● Task instructions:
When a line in the material contains the word "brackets", copy it.

***** Supplied data

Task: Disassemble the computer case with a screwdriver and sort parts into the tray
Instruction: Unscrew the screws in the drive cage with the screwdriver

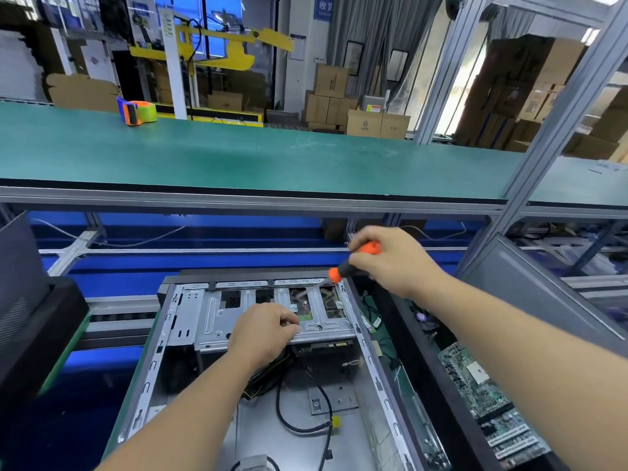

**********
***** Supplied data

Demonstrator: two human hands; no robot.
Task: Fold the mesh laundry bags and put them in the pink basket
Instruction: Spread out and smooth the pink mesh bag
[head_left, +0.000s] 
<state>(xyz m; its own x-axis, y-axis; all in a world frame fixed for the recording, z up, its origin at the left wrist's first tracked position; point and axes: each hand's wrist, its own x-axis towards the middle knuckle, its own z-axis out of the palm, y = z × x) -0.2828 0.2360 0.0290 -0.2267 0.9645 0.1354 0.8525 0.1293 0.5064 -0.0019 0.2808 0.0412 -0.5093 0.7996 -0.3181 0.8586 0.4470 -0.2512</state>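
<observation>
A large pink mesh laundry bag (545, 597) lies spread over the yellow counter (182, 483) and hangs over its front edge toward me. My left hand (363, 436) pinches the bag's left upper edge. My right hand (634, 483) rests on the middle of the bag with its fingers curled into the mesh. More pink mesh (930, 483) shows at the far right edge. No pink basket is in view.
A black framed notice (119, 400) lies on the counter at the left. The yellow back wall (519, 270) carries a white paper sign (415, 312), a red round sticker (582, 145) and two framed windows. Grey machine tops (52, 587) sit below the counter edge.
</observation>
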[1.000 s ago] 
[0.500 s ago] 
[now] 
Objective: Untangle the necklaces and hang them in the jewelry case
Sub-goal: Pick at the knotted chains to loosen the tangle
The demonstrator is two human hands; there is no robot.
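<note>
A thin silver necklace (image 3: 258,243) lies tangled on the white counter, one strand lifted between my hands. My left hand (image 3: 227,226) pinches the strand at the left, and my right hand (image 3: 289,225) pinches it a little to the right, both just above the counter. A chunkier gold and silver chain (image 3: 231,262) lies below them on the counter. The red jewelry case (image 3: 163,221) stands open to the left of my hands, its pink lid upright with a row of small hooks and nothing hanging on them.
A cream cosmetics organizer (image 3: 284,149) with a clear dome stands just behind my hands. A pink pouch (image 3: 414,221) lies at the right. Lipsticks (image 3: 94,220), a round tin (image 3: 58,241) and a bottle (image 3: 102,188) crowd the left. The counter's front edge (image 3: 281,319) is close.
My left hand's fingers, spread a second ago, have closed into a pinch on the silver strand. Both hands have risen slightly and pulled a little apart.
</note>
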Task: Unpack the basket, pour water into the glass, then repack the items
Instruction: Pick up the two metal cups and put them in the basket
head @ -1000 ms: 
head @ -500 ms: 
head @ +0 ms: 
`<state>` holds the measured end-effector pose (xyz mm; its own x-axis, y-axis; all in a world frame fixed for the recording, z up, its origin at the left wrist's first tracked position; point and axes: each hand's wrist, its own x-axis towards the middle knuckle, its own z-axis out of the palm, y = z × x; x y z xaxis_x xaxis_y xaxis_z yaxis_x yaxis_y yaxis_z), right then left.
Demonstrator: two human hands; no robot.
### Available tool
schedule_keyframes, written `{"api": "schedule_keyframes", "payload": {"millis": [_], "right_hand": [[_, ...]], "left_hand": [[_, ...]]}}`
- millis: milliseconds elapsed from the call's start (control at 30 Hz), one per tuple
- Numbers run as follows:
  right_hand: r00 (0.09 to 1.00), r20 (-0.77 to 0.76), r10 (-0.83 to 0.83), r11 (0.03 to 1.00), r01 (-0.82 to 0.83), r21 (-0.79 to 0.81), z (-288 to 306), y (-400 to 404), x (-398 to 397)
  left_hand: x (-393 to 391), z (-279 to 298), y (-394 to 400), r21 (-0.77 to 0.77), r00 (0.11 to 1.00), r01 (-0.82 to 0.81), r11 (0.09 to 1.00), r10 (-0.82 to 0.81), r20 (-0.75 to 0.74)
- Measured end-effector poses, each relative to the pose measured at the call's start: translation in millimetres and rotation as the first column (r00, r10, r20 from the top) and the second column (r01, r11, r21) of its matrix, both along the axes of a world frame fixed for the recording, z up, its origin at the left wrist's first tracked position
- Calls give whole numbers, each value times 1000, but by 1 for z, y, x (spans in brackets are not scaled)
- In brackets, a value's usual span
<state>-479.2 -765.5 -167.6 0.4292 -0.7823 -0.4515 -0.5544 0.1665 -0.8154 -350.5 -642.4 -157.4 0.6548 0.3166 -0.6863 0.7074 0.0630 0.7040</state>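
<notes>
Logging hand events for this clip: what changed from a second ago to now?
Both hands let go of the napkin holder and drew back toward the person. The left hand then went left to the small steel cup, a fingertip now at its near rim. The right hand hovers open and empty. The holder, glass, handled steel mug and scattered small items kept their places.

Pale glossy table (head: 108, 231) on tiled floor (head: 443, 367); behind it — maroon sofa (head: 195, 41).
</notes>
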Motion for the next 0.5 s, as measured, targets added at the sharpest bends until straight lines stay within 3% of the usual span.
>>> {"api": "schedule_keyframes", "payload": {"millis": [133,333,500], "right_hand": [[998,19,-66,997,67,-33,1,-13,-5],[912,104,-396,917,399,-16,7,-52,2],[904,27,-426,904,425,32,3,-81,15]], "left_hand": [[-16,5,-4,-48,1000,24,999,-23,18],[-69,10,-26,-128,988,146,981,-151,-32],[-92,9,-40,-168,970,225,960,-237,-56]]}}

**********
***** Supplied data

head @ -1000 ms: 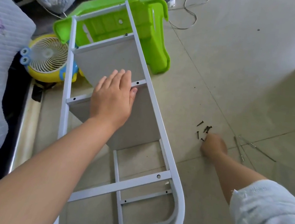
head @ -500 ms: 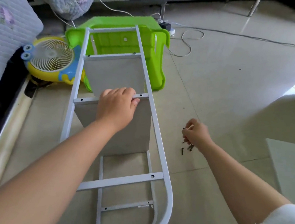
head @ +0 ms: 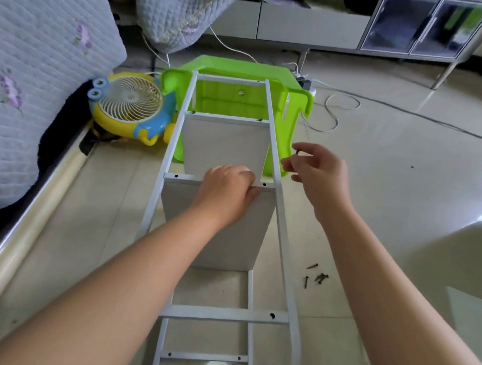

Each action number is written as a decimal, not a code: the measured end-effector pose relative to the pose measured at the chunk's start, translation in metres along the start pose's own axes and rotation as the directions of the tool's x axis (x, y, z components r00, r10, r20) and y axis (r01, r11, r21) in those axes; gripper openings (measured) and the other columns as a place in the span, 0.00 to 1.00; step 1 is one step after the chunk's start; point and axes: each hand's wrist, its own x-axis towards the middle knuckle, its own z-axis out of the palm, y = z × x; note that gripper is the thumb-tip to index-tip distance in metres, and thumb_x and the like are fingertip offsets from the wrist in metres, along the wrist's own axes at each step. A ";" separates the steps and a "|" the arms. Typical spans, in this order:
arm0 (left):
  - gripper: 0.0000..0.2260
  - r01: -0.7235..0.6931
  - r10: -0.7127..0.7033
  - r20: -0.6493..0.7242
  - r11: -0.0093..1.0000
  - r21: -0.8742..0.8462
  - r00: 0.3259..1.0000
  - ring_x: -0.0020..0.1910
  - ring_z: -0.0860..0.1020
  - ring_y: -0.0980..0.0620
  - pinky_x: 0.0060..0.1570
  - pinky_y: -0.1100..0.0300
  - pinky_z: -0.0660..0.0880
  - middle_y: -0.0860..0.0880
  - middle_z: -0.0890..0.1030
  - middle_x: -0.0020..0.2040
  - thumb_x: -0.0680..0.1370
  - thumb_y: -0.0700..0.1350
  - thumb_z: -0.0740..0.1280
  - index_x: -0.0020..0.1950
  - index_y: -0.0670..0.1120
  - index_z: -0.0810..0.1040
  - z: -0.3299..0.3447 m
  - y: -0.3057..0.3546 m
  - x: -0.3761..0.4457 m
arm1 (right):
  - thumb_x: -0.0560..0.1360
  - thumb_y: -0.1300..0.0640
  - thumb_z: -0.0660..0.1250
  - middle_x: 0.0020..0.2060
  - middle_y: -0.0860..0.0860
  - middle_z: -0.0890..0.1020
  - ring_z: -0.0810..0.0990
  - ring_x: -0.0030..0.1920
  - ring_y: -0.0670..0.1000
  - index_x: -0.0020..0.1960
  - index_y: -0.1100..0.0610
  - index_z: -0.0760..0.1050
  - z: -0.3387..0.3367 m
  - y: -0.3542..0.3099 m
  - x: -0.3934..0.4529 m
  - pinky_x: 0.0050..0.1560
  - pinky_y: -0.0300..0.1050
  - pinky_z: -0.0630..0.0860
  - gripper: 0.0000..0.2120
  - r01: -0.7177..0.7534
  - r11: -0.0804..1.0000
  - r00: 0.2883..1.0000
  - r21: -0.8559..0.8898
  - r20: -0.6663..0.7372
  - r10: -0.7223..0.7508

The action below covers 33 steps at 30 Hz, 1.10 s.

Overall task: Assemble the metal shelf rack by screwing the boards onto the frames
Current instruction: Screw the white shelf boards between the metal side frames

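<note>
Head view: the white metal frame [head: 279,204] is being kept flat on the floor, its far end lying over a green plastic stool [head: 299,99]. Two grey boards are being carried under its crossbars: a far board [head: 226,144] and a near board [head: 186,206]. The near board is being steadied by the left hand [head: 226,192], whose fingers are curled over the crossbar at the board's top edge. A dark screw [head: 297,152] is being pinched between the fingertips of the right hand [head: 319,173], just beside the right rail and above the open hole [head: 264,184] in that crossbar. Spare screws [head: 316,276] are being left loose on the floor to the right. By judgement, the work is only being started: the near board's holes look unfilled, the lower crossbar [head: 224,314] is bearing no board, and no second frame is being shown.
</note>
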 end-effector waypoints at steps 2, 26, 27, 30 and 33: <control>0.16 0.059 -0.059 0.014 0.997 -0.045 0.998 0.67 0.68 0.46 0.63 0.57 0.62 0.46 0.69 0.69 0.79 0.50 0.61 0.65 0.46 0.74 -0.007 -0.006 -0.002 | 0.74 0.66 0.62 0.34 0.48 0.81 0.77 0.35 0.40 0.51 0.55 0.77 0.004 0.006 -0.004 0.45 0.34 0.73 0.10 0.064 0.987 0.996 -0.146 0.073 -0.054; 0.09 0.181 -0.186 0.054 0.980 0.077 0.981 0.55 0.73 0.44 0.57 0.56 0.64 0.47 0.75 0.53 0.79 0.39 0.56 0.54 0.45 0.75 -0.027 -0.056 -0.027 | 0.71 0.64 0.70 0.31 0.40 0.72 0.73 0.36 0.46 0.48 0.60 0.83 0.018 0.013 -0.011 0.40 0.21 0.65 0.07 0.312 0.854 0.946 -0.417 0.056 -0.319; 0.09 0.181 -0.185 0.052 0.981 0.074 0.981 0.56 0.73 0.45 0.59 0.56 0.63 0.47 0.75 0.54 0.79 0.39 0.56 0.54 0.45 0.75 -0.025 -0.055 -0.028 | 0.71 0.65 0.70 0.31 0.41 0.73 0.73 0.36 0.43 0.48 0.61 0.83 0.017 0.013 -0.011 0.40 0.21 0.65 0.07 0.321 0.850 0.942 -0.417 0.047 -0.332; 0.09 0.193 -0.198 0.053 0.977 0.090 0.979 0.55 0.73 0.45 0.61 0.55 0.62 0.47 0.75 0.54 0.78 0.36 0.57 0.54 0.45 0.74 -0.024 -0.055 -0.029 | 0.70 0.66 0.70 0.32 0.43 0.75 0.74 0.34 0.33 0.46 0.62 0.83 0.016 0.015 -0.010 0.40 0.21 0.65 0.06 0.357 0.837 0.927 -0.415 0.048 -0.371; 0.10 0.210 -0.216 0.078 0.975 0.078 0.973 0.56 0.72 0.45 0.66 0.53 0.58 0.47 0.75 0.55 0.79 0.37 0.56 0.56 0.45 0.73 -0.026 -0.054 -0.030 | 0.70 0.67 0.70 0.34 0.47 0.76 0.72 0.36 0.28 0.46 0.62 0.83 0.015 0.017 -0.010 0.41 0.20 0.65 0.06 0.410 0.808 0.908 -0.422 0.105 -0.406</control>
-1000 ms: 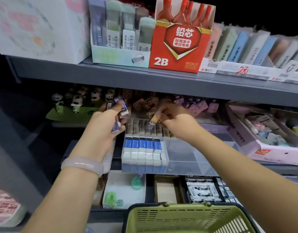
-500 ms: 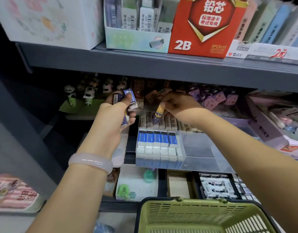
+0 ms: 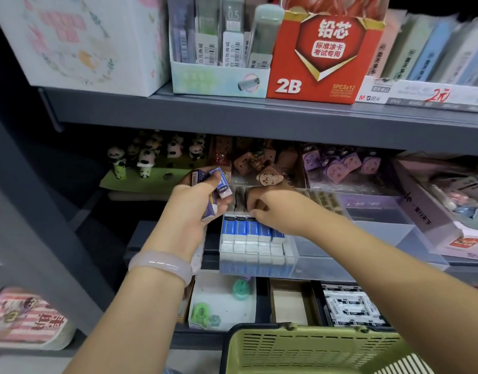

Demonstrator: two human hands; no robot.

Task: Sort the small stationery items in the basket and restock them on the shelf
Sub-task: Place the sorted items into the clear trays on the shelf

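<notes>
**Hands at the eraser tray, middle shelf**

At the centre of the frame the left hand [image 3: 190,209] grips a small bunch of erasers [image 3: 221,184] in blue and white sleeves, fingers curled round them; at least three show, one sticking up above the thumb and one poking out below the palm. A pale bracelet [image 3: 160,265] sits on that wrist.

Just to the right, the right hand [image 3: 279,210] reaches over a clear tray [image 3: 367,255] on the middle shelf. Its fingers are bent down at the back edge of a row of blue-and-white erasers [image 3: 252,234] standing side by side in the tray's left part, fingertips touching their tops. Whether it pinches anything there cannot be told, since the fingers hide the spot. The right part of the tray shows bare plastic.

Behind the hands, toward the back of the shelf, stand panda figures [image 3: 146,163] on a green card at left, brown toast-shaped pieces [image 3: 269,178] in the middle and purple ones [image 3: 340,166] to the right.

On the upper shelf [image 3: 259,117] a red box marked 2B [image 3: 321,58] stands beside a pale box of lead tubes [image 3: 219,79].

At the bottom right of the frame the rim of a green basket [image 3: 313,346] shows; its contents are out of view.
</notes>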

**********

● Solved problem:
- Calls give whole numbers, each value times 1000, but by 1 for z, y, x (spans in brackets are not scaled)
- In brackets, a value's usual span

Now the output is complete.